The total myocardial ischaemic events in our study are non-fatal hospitalizations for MI or unstable angina (ICD-9: 410; ICD-10: I20.0, I21-I22), and fatal events, which include deaths with CHD (ICD-9: 410-414; ICD-10: I20-I25), cardiac arrest (ICD-10: I46), sudden death for unknown reason (Finnish ICD-9: 798, not 7980 A; ICD-10: R96), or unwitnessed death (ICD-10: R98) as the underlying or direct cause of death, or deaths with MI (ICD-9: 410; ICD-10: I21-I22) as the contributing cause of death. We assessed AMIS incidence, mortality, and case fatality for the entire population of Finland by event age, and by event year and sex.

Age groups

We calculated AMIS incidence, mortality, and CF for the age group 35–74 years. This was further subdivided into smaller age groups (35–44, 45–54, 55–64, and 65–74 years). We examined trends using ten-year age groups because this approach allows us to detect potential differences between age groups more effectively. In CF we combined the two youngest groups into one age group (35–54 years) due to low case counts.

Statistics

We analyzed incidence and mortality rates observed during the study period using multivariable Poisson or negative binomial (NB) regression models adjusting for age, sex, and year. We used the NB model instead of the Poisson model if there was evidence of overdispersion, and the NB model had a better fit for the given data. The model selection between Poisson and NB was based on minimizing Akaike information criterion (AIC).

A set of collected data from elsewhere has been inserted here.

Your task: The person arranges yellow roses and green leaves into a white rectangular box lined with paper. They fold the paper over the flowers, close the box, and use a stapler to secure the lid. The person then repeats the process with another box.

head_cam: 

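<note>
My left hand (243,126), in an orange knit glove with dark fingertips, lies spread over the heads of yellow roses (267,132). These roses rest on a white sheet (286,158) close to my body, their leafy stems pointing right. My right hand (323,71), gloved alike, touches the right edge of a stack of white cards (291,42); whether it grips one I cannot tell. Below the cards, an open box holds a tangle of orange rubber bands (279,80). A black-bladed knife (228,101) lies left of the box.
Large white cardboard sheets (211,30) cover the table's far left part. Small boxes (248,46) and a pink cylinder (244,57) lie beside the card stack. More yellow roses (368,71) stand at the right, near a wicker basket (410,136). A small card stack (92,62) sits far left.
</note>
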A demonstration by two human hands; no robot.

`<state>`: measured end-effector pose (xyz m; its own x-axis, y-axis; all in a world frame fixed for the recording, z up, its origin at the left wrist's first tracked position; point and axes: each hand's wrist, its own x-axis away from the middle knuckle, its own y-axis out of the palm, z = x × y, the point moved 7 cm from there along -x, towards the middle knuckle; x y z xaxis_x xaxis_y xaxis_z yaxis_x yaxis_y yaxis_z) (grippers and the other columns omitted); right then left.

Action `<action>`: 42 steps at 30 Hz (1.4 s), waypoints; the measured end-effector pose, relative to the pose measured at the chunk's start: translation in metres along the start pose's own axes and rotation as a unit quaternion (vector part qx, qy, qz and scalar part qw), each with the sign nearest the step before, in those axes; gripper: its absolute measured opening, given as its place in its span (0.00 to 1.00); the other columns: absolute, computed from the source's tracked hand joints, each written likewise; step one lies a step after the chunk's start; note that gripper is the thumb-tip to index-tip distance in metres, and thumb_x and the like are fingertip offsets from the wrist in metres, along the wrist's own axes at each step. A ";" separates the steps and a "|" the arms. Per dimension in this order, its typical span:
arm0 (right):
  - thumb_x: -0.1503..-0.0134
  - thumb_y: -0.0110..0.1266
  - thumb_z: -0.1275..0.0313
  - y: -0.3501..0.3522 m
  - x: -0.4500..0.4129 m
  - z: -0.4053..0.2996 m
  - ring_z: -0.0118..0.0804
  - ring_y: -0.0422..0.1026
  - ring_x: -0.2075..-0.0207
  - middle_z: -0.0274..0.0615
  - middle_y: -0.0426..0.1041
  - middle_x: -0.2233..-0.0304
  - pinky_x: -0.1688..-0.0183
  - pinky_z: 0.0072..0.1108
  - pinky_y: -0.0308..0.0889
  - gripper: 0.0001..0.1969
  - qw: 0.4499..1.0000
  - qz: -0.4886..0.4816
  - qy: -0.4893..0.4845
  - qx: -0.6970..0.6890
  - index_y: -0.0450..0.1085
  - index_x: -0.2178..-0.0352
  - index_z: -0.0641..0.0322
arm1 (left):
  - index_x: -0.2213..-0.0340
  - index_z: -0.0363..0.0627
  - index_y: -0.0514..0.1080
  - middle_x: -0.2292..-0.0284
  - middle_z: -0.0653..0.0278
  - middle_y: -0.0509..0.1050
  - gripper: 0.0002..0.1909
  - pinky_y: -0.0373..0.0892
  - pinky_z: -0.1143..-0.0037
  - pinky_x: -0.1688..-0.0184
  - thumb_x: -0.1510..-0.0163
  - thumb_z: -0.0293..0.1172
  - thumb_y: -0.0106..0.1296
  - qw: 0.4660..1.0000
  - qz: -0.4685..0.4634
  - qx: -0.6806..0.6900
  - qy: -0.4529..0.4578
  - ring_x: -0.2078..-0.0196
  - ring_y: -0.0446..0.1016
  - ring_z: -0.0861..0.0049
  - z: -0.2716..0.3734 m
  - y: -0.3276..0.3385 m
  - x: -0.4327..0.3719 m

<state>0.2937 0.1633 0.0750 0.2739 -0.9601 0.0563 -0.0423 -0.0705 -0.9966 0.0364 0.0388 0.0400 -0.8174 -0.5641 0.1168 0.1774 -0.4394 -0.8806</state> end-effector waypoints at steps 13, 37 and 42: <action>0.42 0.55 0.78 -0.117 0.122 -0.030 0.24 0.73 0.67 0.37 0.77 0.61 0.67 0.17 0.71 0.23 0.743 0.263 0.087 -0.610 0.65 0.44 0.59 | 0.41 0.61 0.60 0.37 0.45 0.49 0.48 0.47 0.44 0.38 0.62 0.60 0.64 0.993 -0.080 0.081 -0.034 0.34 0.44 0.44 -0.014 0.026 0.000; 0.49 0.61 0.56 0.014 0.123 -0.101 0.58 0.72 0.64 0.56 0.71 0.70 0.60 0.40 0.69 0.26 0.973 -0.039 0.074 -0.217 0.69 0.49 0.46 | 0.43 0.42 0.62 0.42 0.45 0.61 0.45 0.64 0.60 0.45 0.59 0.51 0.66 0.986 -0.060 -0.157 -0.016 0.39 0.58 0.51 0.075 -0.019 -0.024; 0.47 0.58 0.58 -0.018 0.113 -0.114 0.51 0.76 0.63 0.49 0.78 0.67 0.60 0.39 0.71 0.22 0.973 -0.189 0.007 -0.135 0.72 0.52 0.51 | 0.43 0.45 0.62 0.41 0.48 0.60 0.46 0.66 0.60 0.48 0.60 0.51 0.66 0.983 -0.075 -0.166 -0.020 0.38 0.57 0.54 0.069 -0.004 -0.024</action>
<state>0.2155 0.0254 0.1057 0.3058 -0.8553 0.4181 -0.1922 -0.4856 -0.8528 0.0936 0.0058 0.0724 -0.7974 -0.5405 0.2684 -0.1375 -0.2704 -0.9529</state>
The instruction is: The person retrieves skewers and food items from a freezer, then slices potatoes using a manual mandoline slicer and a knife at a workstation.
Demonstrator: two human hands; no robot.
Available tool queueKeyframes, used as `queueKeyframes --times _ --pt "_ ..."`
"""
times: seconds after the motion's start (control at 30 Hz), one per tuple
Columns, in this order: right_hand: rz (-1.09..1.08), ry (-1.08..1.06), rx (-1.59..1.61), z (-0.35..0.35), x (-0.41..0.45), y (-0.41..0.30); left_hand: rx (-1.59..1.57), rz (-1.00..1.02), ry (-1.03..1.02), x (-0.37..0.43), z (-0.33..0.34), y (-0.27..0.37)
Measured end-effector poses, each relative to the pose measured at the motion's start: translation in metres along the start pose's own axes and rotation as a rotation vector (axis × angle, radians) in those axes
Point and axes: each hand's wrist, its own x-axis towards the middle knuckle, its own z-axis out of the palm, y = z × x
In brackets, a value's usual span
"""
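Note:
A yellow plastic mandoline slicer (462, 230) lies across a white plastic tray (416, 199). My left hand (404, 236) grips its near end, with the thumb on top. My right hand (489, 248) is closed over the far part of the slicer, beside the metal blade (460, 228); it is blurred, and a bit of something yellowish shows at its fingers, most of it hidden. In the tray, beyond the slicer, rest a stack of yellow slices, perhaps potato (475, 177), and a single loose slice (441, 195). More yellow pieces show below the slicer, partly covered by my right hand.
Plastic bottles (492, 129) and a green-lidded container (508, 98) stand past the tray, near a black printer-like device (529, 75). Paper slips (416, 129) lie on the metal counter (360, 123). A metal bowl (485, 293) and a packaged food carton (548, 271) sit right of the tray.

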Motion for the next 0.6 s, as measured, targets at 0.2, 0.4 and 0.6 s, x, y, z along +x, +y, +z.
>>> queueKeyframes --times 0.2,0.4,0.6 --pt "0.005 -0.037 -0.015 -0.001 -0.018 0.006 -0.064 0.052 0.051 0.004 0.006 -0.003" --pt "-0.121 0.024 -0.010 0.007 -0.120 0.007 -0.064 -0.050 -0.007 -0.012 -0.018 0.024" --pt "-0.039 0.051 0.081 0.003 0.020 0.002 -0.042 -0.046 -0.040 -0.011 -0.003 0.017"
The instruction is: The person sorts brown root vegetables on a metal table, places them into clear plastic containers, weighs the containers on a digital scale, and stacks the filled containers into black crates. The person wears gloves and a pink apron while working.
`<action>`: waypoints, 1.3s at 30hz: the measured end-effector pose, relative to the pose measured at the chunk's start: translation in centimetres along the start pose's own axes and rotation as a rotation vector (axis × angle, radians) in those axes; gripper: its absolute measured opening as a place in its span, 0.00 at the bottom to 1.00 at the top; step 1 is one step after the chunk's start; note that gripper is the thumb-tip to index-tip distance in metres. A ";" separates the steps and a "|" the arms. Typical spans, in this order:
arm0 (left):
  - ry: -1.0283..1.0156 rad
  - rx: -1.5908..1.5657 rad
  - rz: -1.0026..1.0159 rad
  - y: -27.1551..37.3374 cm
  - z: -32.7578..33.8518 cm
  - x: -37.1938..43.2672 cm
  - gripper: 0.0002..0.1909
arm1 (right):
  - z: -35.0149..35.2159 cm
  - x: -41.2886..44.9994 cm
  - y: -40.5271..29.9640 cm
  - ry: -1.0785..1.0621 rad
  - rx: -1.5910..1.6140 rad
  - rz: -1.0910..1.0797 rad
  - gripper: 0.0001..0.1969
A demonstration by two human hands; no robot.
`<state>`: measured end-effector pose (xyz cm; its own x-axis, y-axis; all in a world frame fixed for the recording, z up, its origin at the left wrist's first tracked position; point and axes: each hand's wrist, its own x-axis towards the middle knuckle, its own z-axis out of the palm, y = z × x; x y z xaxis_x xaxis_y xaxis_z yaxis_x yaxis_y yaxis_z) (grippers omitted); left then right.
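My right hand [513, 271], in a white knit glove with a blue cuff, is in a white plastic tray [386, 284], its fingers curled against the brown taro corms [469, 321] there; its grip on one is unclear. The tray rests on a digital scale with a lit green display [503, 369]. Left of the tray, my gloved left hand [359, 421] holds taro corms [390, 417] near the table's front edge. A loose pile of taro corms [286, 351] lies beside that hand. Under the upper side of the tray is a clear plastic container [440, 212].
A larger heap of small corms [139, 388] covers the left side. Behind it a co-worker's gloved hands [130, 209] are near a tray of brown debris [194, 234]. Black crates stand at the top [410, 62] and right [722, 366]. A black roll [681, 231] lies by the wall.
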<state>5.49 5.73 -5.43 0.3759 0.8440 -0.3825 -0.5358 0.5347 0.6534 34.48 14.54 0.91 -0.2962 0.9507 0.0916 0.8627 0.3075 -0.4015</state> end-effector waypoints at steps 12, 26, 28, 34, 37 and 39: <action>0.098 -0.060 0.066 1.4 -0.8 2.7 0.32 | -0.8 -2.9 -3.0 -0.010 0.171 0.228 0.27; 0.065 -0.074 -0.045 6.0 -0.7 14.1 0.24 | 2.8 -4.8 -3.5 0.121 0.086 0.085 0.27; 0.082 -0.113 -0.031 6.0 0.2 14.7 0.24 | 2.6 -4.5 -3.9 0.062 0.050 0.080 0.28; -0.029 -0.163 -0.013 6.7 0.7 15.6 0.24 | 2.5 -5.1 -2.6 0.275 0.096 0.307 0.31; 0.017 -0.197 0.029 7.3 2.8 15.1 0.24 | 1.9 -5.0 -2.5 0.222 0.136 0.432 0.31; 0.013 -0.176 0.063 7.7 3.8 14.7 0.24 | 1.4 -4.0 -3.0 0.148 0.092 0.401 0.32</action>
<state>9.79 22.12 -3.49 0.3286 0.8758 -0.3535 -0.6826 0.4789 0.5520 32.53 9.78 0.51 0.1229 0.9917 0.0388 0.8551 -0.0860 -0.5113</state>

We analyzed case fatality trends using the multivariable logistic regression model, adjusting for year, age, and sex.

We used the segmented regression, with Poisson or NB model, to study potential trend changes in the observed years for AMIS incidence and mortality rate, and CF. We applied the segmentation on the variable year with maximum range for breakpoints set from zero to five. In addition, we also adjusted the models for age. We selected the Poisson or NB regression model with suitable number of breakpoints by minimizing AIC.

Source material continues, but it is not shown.